Integrated Farming System [IFS]

  1. Dhana Perumal, Anubharathi

Internee student, Veterinary College & Research Institute Namakkal, TANUVAS

Internee student, Veterinary College & Research Institute Tirunelveli, TANUVAS

Email-id : ammasiarumugam17@gmail.com

Mobile no. 6382595435

 Abstract

Modern agricultural practices and development have contributed a vast share towards advancements in agriculture and creation of stable economies around the globe and while these have been pivotal in establishment of agriculture as a major source of income, its beneficiaries have been limited to large-scale farmers capable of mass investments. This effectively left out a vast chunk of cultivators who were smaller or more marginal in scale. Apart from this, the unsustainable approach of conventional methods has taken a toll with increasing pollution and global climate crisis. In the wake of these events, integrated farming system provides a much desired alternative that relies on synergies among different enterprises to curb the food needs of exponentially growing population while maintaining and enhancing ecosystem components with elements of effective waste management and reduced production costs. The present article discusses in detail the origins and possible applications of integrated farming systems with respect to a country heavily dependent upon agriculture as India.
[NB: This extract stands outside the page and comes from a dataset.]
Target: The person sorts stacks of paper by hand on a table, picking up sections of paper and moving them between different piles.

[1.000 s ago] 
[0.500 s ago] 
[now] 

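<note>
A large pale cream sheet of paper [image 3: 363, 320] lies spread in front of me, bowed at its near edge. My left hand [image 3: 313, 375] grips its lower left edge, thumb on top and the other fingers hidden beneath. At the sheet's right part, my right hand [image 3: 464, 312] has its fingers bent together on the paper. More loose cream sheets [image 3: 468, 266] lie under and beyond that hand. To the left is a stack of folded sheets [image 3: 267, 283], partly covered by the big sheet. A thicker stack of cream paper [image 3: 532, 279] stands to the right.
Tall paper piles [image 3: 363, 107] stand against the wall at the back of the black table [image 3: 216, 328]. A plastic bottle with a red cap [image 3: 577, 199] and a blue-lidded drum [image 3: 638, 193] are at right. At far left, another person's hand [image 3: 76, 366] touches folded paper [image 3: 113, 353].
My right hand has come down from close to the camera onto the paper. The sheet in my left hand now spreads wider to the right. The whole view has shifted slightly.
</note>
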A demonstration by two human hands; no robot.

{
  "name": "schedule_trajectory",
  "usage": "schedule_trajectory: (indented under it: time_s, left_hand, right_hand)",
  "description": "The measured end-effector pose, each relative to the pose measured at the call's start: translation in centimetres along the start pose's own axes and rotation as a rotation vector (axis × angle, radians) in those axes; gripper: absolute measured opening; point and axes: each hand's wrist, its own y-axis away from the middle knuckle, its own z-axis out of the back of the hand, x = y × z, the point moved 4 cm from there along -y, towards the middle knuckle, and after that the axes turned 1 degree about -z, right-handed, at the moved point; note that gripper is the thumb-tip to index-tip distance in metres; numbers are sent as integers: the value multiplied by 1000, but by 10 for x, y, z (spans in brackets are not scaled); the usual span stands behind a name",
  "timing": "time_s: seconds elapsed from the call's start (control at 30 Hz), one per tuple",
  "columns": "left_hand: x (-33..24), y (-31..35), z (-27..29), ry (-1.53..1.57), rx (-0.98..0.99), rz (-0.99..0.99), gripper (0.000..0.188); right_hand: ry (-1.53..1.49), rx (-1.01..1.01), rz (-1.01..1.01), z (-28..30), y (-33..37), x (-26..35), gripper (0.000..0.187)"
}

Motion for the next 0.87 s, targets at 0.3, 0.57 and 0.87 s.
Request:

Keywords: Bio-fertilizers, Cropping system, Integrated farming system, Sustainable agriculture

Introduction

One of the major landmarks in the history of agriculture in India has been the green revolution, which, with its onset in the 60s, made the agriculture sector centre of development. The main focus of the revolution and many similar ones was to improve yield by the means of genetic modified crop varieties and application of agriculture machinery. The coming decades saw a further increase in agriculture research centered around mechanization and technology which proved pivotal in not only individual development but also in the upliftment of the economy as a whole. The integrated farming practices in India began with the advent of the global sustainability wave.  Another factor that the concept of modern agriculture failed to incorporate was the shrinking size of farmlands and inability of greater investment in agriculture technologies by farmer. The alternative in such dire circumstances, remains vertical expansion achievable only by the means of integrated farming system, which amalgamates basics of ecology with biological components of agricultural ecosystems to meet the diversified needs of farming community through efficient use of farm resources without degrading the natural resource base and environmental quality. It should maintain, or only slightly decrease, overall productivity and maintain or increase the net income for the farmer on a sustainable basis, protecting the environment in terms of soil and food contamination, maintain ecological diversity and the long-term structure, fertility, and productivity of soils. Regardless of the implied use, IFS utilizes by-products as raw materials from one or more enterprises and integrates them in context to the farming needs to efficiently reuse the waste materials and provide energy and cost efficient alternatives guaranteeing financial net profits.

  • It is based on the concept that ‘there is no waste’ and ‘waste is only a misplaced resource’ which means waste from one component becomes an input for another part of the system.
  • IFS approach is considered to be the most powerful tool for enhancing profitability of farming systems especially for small and marginal farmers to make them bountiful.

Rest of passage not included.